Maxie: (popping out of nowhere) "Why didn't you come over and watch
Veronica Marswith me last night?" (Okay, that was a Shameless Plug for my friend. Have you watched Veronica Mars? It's fabulous...as is Ryan )
Suspect: (Grabs gun out of Jesse's hand and shoots him)
Maxie: (Pouty lipped) NOW who will go to help me fill out my college applications?
You get the picture.
What will happen tomorrow dear readers? Will Rosie get a flea bath?
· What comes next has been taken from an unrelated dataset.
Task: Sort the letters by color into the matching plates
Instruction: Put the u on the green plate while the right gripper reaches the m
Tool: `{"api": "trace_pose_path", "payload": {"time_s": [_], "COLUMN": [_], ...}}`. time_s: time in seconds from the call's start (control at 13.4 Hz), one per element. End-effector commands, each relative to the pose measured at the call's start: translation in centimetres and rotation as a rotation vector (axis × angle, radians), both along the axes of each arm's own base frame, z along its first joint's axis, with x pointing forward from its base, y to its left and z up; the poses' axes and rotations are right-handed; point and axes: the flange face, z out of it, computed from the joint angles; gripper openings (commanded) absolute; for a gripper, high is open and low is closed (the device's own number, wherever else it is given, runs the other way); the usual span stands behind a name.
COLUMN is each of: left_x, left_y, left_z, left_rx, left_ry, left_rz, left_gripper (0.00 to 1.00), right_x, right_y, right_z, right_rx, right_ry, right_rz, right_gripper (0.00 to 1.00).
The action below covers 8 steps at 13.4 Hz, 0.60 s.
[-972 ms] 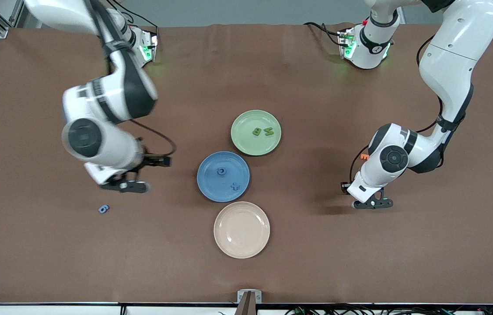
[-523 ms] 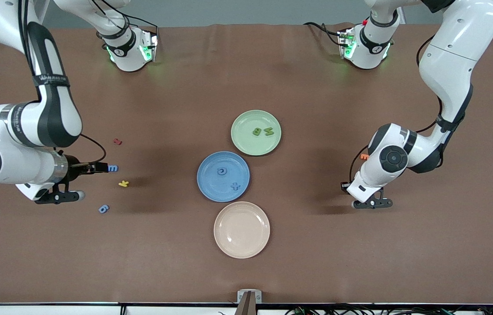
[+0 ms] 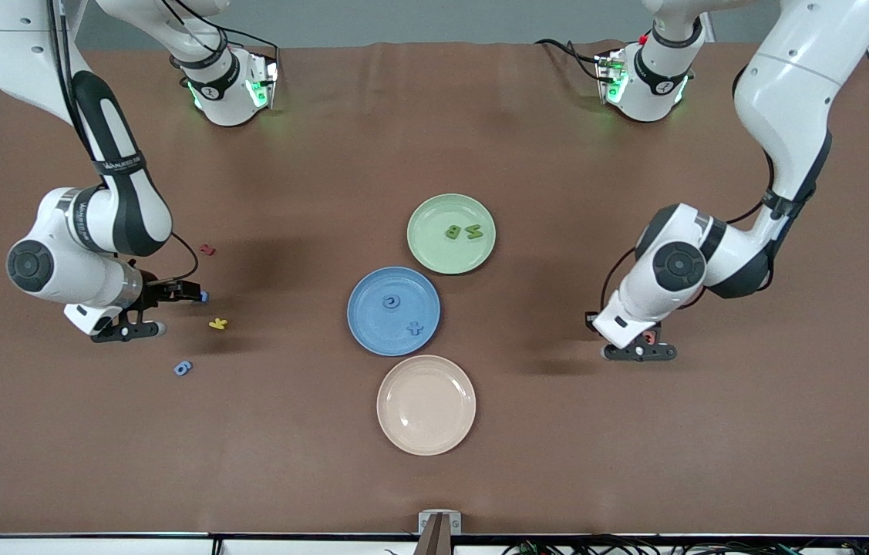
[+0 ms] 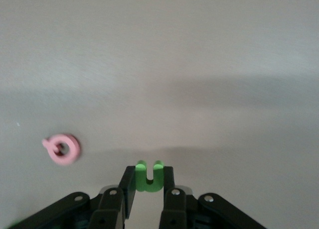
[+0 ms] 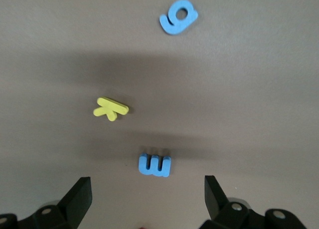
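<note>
- beige plate [image 3: 426, 405] nearest the front camera, nothing on it
- blue 6 [image 3: 183, 368] on the table toward the right arm's end; yellow k [image 3: 218, 324] a bit farther
- left gripper [image 4: 148, 188] low over the table at the left arm's end, fingers clamped on the green u [image 4: 149, 175]; pink ring-shaped letter [image 4: 63, 149] lies nearby
- right gripper [image 5: 147, 196] down by the blue m [image 5: 154, 165], fingers spread wide, m between them, not gripped
- blue plate [image 3: 372, 330] mid-table, holds blue c [image 3: 390, 303] and blue + [image 3: 415, 328]
- red letter [image 3: 207, 250] farther than the m
- green plate [image 3: 431, 248] farthest, just beside the blue plate, holds green B [image 3: 453, 230] and green N [image 3: 474, 231]
</note>
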Motion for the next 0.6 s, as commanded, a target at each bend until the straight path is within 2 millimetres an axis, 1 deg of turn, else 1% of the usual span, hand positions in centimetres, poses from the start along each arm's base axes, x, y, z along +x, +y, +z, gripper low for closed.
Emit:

Will Lorenzo tire of chasing Curious George around and realize Skye is ready and willing? Will Jax take Cameron on a Toys R Us shopping spree? Will Nikolas hit the sauce again and kiss some more married women? Will Lucky get peeved at having the Kindergarten Cop as his boss? Will Liz get morning sickness and vomit on the Nurses' Station files?
Only tomorrow knows, dear readers, and I will tune in tomorrow as long as there are tomorrows.